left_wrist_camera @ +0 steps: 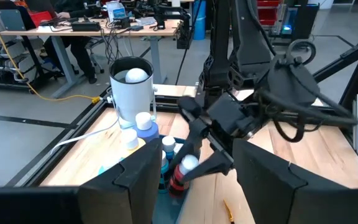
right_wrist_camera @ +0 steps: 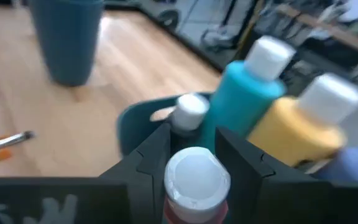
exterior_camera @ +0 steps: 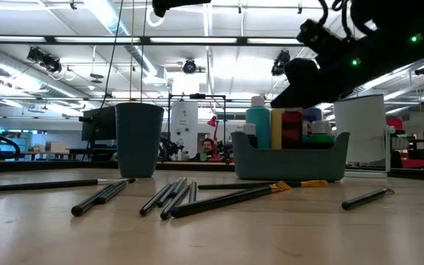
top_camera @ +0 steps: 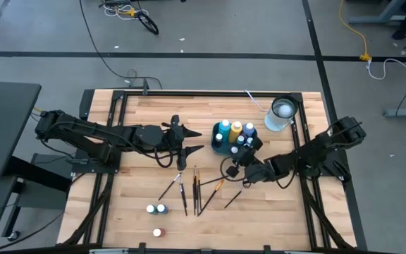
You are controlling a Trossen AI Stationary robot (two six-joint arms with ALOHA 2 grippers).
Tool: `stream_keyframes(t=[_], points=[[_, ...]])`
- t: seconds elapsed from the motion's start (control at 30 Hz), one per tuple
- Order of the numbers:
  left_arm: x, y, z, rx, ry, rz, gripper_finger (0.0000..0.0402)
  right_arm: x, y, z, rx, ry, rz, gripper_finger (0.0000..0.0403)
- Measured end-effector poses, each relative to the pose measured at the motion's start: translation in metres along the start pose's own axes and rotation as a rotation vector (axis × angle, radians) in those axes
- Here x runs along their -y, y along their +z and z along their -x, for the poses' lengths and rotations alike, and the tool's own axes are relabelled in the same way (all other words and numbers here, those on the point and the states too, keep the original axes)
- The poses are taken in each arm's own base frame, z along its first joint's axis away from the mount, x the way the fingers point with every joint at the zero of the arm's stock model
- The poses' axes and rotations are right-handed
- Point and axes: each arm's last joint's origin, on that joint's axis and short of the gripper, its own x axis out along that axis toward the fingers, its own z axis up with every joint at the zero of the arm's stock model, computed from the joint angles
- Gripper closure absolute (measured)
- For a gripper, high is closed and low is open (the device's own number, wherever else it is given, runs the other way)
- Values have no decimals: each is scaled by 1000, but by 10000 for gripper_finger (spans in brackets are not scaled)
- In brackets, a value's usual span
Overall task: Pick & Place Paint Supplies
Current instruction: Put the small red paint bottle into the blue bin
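A teal caddy (top_camera: 219, 144) at the table's middle holds several white-capped paint bottles, among them a turquoise one (right_wrist_camera: 241, 93) and a yellow one (right_wrist_camera: 297, 134). My right gripper (top_camera: 246, 151) is at the caddy's near right corner, shut on a red bottle (right_wrist_camera: 194, 186). Above the table to the caddy's left, my left gripper (top_camera: 186, 139) hovers open and touches nothing. Several dark-handled brushes (top_camera: 192, 189) lie flat on the wood near the front. Two bottles (top_camera: 156, 209) and a red one (top_camera: 158, 231) stand there too. My right gripper pinches the red bottle between its two fingers (right_wrist_camera: 151, 155), just under the white cap (left_wrist_camera: 189, 163). The fingers come slanting from the table's near right, almost level. The bottle stands upright with its lower part (exterior_camera: 291, 131) inside the caddy's walls; whether its bottom rests there I cannot tell.
A white jar (top_camera: 282, 113) stands at the far right, behind the caddy. A teal cup (exterior_camera: 138, 136) stands to the caddy's left. One brush with an orange ferrule (exterior_camera: 300, 185) lies just in front of the caddy. Bare wood lies along the table's left side.
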Motion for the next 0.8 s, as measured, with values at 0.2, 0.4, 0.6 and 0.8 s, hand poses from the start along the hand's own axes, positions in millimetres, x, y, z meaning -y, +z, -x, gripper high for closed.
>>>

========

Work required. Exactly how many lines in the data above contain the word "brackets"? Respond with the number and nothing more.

Answer space. 2